Por um lado, é isso mesmo. A título de ilustração, se antes você podia contratar os serviços de uma prostituta e a atividade era apenas sugerida pelo balançar de seu carro durante o encontro, em GTA IV, pode-se escolher entre três serviços da profissional, que são representados graficamente, ainda que sem nudez.

Por outro lado, GTA IV surpreende ao incluir uma série de atividades "sociais" e corriqueiras que o protagonista pode realizar, como jogar boliche/dardos/sinuca, fazer as vezes de taxista e de motorista de ambulância, levar uma garota para jantar, conquistar uma namorada, surfar na "internet" (uma versão própria da rede que inclui sites e tudo mais), assistir TV, sair com amigos para beber (e se tentar dirigir depois, verá como é difícil dirigir embriagado), assistir a um show de stand-up comedy, entre outras coisas.
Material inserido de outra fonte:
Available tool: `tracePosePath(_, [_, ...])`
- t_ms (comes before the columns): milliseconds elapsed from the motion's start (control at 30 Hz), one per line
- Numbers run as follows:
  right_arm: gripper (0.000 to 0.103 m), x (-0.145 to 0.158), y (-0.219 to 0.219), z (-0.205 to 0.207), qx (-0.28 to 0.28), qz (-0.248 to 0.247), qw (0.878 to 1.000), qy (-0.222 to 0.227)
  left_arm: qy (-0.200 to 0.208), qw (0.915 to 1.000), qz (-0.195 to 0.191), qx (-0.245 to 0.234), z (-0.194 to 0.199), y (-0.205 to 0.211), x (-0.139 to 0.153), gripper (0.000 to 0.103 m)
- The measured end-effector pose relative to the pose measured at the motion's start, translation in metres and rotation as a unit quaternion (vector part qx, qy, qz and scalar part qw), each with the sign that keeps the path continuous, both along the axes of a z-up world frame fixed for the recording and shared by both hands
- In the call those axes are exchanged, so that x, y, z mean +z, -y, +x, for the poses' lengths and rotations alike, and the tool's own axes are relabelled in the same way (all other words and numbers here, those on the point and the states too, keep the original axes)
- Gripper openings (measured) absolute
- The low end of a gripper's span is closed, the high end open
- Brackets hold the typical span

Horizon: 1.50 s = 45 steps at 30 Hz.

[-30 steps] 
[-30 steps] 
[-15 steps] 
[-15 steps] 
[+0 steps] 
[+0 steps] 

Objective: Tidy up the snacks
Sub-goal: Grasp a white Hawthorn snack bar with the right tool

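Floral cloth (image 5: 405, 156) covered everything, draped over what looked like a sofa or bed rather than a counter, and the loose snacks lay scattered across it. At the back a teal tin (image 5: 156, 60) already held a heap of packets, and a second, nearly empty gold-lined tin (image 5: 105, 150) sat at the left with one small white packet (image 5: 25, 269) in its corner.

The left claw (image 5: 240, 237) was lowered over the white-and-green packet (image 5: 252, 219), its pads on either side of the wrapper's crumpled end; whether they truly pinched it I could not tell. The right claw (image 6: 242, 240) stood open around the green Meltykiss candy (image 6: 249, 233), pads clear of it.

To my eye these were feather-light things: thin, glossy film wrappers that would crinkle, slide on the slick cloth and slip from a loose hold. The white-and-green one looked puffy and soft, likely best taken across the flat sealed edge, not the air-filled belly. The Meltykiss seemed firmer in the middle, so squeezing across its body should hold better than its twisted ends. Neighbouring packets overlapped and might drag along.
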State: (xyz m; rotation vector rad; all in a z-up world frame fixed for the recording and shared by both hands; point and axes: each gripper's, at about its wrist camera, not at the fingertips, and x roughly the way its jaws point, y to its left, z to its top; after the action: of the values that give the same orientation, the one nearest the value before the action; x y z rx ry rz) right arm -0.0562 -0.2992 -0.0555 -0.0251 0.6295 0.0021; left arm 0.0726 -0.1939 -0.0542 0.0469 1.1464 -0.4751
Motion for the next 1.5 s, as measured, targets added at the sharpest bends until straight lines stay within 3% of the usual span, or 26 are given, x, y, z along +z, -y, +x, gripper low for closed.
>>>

GTA IV aumenta possibilidade de interação entre homem e máquina

Não acredito que os gamers comprem GTA IV por causa destas possibilidades ou que liguem o jogo para jogar um pouco mais "daquele minigame divertidísimo de dardos", mas a percepção aqui é outra. Se antes, movimentar uma barra para acertar uma bolinha (ou quadrado, para ser mais exato), era sinônimo de diversão ao se jogar PONG, a própria experiência de se jogar videogames tornou-se cada vez mais complexa – a cada nova geração de plataformas e de jogadores, vários elementos foram adicionados ou desenvolvidos: as histórias tornaram-se intricadas e emocionantes, a variedade de ações que o jogador pode executar num jogo aumentou vertiginosamente, o refinamento da inteligência artificial aumentou o desafio dos jogos (uma vez que as reações do computador se tornam cada vez mais imprevisíveis) e também possibilitou uma riqueza de possibilidades de interação entre jogador e máquina.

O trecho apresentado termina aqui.